> EXERCISE DETAILS
The required result is a copy of each line below in which "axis" appears.

> PROVIDED INFORMATION

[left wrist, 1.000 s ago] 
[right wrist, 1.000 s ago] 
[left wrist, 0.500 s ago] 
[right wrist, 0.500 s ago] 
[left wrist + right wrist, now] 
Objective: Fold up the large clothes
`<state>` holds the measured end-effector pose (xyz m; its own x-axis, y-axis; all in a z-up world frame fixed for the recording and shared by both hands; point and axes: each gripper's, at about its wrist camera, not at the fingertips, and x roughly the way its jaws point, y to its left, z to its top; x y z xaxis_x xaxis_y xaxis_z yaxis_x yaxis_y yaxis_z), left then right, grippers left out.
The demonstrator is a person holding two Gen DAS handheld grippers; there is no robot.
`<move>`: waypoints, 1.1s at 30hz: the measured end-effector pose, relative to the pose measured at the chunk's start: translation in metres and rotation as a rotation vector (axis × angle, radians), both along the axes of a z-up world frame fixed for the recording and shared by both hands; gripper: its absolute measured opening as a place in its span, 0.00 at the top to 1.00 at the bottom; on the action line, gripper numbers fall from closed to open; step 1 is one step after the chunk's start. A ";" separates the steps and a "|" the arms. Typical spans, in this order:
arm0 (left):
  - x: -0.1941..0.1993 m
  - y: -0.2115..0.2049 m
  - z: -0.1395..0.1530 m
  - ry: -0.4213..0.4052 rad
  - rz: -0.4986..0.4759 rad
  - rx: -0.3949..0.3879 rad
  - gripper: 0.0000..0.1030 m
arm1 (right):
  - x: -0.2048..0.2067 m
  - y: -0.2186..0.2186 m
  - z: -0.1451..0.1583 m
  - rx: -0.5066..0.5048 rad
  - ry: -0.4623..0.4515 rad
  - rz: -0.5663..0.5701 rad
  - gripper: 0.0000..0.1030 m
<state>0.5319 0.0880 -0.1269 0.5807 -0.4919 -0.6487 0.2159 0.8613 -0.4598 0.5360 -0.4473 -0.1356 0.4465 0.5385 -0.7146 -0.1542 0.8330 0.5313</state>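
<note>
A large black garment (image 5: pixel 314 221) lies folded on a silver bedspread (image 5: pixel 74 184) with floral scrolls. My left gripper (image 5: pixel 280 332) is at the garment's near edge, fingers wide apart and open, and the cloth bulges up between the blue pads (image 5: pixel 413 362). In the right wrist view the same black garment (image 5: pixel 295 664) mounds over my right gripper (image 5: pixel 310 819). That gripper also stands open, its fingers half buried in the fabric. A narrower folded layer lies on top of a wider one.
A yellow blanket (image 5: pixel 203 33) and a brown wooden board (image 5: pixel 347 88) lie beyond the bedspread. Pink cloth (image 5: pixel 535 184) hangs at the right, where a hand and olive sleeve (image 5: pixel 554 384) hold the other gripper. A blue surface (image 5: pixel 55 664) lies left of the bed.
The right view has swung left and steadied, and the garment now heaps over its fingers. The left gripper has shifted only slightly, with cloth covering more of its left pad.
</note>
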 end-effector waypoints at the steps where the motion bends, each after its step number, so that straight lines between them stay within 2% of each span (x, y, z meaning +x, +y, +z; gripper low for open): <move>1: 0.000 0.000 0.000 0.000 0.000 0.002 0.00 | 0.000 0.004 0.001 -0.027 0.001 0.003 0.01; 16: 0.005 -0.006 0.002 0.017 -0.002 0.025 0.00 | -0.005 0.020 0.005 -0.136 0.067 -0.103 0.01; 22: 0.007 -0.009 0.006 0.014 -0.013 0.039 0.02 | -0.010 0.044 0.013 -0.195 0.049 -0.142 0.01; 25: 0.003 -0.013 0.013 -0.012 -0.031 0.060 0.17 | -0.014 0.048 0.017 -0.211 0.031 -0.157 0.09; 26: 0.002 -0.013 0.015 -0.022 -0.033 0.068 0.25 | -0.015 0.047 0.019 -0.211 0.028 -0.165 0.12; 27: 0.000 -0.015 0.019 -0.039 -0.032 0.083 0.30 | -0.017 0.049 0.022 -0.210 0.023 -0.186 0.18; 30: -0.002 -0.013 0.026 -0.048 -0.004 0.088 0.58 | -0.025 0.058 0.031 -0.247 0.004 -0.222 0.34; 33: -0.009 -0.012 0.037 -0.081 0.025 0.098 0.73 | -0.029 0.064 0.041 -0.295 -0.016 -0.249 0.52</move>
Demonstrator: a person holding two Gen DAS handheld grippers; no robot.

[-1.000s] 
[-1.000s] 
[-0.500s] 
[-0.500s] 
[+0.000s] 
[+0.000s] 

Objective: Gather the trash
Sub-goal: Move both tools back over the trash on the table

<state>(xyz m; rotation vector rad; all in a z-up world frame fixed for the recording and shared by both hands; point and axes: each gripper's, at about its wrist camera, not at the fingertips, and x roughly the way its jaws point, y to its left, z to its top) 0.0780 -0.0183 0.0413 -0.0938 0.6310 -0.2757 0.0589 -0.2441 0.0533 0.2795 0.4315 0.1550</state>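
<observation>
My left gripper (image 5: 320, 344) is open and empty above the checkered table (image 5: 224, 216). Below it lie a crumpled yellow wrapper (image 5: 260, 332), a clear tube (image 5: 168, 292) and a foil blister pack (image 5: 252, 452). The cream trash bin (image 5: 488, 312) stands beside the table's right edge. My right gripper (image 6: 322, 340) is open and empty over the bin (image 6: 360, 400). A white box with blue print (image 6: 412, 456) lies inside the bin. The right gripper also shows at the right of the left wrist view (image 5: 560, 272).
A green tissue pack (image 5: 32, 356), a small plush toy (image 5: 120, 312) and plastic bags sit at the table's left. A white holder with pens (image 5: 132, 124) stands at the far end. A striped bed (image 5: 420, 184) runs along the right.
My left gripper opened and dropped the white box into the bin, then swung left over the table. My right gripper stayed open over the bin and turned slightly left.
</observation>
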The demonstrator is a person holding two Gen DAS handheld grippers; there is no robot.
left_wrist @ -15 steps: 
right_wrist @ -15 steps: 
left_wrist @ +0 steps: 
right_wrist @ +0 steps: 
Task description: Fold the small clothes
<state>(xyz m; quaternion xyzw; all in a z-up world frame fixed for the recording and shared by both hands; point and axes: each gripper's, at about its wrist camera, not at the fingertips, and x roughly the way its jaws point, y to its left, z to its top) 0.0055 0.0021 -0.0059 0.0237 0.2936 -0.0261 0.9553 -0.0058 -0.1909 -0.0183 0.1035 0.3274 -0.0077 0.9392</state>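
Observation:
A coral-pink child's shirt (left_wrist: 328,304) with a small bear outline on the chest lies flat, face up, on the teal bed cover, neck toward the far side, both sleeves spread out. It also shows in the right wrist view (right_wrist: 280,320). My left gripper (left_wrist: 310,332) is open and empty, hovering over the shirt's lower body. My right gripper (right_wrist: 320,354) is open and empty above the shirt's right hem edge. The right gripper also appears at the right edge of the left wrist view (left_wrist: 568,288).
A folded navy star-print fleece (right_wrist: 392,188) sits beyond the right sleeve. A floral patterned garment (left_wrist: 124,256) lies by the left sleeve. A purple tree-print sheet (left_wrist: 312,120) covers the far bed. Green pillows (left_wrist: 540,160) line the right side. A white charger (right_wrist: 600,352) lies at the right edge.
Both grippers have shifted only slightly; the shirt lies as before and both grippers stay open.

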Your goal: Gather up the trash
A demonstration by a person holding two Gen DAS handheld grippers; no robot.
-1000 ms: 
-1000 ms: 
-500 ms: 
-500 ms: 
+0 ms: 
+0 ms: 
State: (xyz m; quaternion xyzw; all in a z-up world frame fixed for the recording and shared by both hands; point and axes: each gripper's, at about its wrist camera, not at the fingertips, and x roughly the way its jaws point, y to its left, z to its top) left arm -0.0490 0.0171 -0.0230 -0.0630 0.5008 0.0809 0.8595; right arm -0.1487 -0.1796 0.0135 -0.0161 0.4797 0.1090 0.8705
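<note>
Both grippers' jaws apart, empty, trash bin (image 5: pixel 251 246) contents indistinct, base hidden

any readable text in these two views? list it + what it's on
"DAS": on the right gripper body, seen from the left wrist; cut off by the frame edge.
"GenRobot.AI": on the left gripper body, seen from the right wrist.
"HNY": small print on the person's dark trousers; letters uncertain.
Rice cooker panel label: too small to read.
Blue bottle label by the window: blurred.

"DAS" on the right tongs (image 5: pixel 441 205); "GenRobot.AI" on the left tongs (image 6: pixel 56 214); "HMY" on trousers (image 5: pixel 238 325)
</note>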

> ANSWER TO THE EXERCISE
`<state>` holds the measured end-effector pose (xyz m; its own x-axis, y-axis; all in a z-up world frame fixed for the recording and shared by both hands; point and axes: each gripper's, at about its wrist camera, not at the fingertips, and x roughly the way its jaws point, y to its left, z to its top; x y z xaxis_x xaxis_y xaxis_z yaxis_x yaxis_y yaxis_z), left then right, grippers left out.
`<move>`: waypoints, 1.1s at 30hz: the measured end-effector pose, relative to the pose measured at the chunk's start: translation in metres and rotation as a rotation vector (axis × angle, radians), both along the axes of a z-up world frame fixed for the recording and shared by both hands; gripper: its absolute measured opening as a place in its span, 0.00 at the top to 1.00 at the bottom; on the action line, gripper numbers fall from closed to open; step 1 is one step after the chunk's start. A ";" separates the steps and a "|" the arms. Typical spans, in this order:

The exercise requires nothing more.